A Review of: The Boy Who Dreamt the World: The Daydreamer Chronicles; Book 1.

Rating: 7 out of 10.

The Boy Who Dreamt the World: The Daydreamer Chronicles is a series written by an imaginative author who has created a potentially huge world made up of dreams. Something akin to what children might create, Book 1 is designed for the primary/middle-grade audience with the main character being a young boy who is a Daydreamer, caught up in the world of dreams, Reverie.

The author of this new fresh world is Jethro Punter, a father, a husband and a writer who brings a fresh idea to the world of fantasy.
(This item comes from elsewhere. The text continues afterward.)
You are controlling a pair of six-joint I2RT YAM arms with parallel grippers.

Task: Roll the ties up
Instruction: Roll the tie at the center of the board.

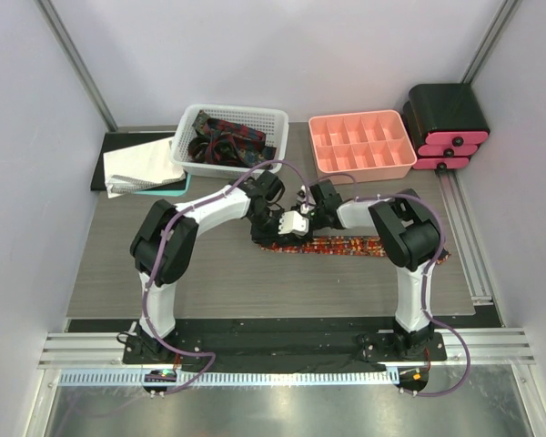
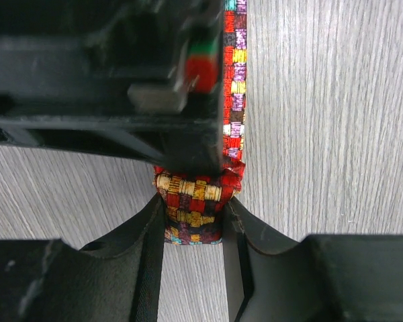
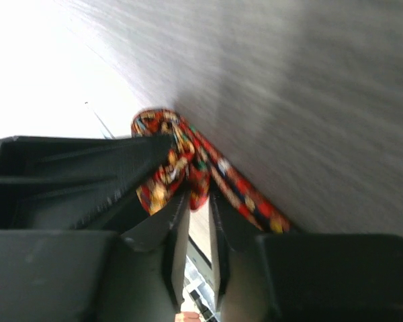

Many authors have created their own worlds, in which have points of originality, but Punter takes the bull by the horns when tackling the world of dreams.

There have been many stories over the years that end in the age-old “…they woke up and it was all a dream…” and readers, including myself, have become disenchanted and almost cheated by the story, and the time spent reading and feeling for the plot. Punter has successfully managed to come away from this kind of ending and talk about the dream world as a world that is parallel to ours, and yet a mirror image to this world that we know: when we sleep we wake up in Reverie, and when we sleep in Reverie we awake in the waking world.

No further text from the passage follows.